** DATA BELOW follows **
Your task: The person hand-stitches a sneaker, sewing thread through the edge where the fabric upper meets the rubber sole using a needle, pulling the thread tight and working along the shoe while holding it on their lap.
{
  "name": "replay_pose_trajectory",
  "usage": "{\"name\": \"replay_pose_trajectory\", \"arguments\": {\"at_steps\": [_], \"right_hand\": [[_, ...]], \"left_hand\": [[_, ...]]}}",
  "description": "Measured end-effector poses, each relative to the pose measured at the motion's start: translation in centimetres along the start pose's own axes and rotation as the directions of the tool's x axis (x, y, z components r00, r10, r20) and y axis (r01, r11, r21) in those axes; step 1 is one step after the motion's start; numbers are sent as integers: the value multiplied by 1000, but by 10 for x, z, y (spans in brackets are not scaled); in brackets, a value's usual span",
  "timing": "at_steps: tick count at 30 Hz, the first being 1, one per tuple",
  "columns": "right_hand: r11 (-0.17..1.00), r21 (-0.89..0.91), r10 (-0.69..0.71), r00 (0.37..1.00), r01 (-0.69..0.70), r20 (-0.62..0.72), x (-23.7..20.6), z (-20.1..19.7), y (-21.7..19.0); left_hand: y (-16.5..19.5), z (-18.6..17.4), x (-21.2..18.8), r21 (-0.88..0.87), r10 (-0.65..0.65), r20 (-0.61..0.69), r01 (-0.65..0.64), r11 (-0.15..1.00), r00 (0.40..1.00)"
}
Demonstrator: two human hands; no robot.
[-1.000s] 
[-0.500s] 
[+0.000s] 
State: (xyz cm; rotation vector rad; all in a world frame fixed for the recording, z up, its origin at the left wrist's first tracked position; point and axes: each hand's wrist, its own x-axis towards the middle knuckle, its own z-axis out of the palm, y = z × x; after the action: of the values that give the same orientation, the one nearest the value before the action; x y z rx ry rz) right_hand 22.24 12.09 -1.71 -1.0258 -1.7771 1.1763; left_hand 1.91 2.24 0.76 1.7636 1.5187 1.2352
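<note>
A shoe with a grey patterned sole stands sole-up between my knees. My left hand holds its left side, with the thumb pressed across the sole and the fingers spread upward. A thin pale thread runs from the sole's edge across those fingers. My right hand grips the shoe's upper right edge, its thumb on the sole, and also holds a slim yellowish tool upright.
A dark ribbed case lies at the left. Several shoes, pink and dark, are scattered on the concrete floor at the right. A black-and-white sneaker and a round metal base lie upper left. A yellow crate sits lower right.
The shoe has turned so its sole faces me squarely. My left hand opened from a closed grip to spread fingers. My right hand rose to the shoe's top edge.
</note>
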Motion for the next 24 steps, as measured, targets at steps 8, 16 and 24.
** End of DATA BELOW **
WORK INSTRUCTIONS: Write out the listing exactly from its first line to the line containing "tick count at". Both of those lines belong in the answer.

FINAL ANSWER:
Your task: The person hand-stitches a sneaker, sewing thread through the edge where the fabric upper meets the rubber sole using a needle, pulling the thread tight and working along the shoe while holding it on their lap.
{
  "name": "replay_pose_trajectory",
  "usage": "{\"name\": \"replay_pose_trajectory\", \"arguments\": {\"at_steps\": [_], \"right_hand\": [[_, ...]], \"left_hand\": [[_, ...]]}}",
  "description": "Measured end-effector poses, each relative to the pose measured at the motion's start: translation in centimetres along the start pose's own axes and rotation as the directions of the tool's x axis (x, y, z components r00, r10, r20) and y axis (r01, r11, r21) in those axes; step 1 is one step after the motion's start; numbers are sent as integers: the value multiplied by 1000, but by 10 for x, z, y (spans in brackets are not scaled); in brackets, a value's usual span",
  "timing": "at_steps: tick count at 30 Hz, the first being 1, one per tuple",

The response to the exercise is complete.